1. A firearm aiming device for attachment to a firearm, said aiming device comprising: a housing, an electronic display, a microprocessor, a selector switch, an angle measuring device, and a battery; said housing enclosing said microprocessor, selector switch, angle measuring device, and battery, and having a display aperture for said display; said display being mounted in said display aperture and being in electrical continuity with said microprocessor; said angle measuring device measuring the cant and elevation of the firearm; said microprocessor storing and executing machine readable instructions, said machine readable instructions comprising ballistic trajectory information for specific firearms and related specific ammunition; said selector switch allowing an operator to select a firearm and ammunition; wherein, said microprocessor receives information from said angle measuring device indicating cant and elevation of the firearm, converts the firearm elevation to distance for the projectile, and controls the display to symbolically show the cant of the firearm and numerically show the distance for the projectile.

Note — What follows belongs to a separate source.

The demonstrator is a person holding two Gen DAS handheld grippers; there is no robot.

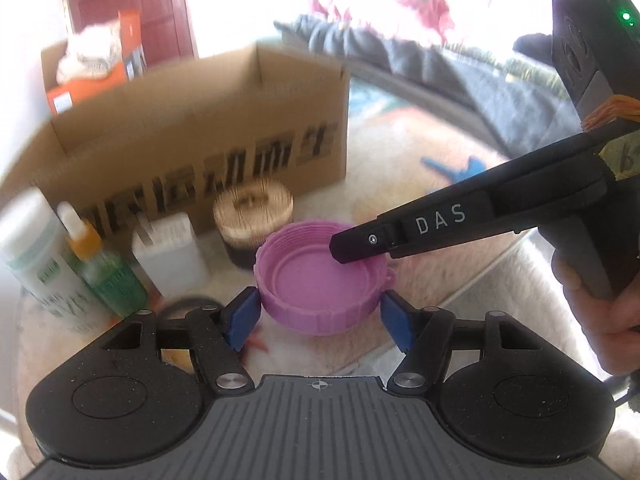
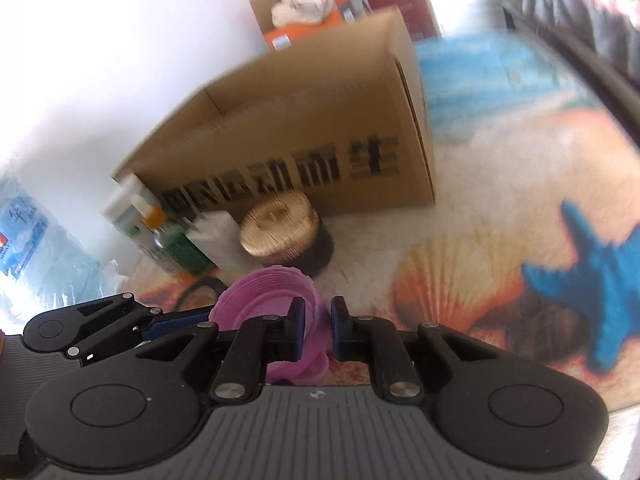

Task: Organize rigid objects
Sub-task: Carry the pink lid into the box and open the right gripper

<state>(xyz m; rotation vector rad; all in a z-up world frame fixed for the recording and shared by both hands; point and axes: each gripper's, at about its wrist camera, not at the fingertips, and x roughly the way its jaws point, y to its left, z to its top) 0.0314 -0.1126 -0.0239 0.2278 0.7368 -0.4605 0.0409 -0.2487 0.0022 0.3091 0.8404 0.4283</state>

2. The firearm aiming device of claim 1, wherein: said angle measuring device is an accelerometer.

3. The firearm aiming device of claim 1, wherein: said display symbolically shows the cant of the firearm by displaying a first line segment and a second line segment, said first line second and second line segment directed toward a projected intersection point, said first line segment remaining fixed with respect to the firearm and said second line segment rotating as the cant of the firearm changes; wherein, alignment of said first line segment and said second line segment indicates the firearm is in a position without cant.

4. The firearm aiming device of claim 1, wherein: said device also numerically displays the distance value for at least one previous shot.

5. The firearm aiming device of claim 1, wherein: said device counts shots fired by the firearm.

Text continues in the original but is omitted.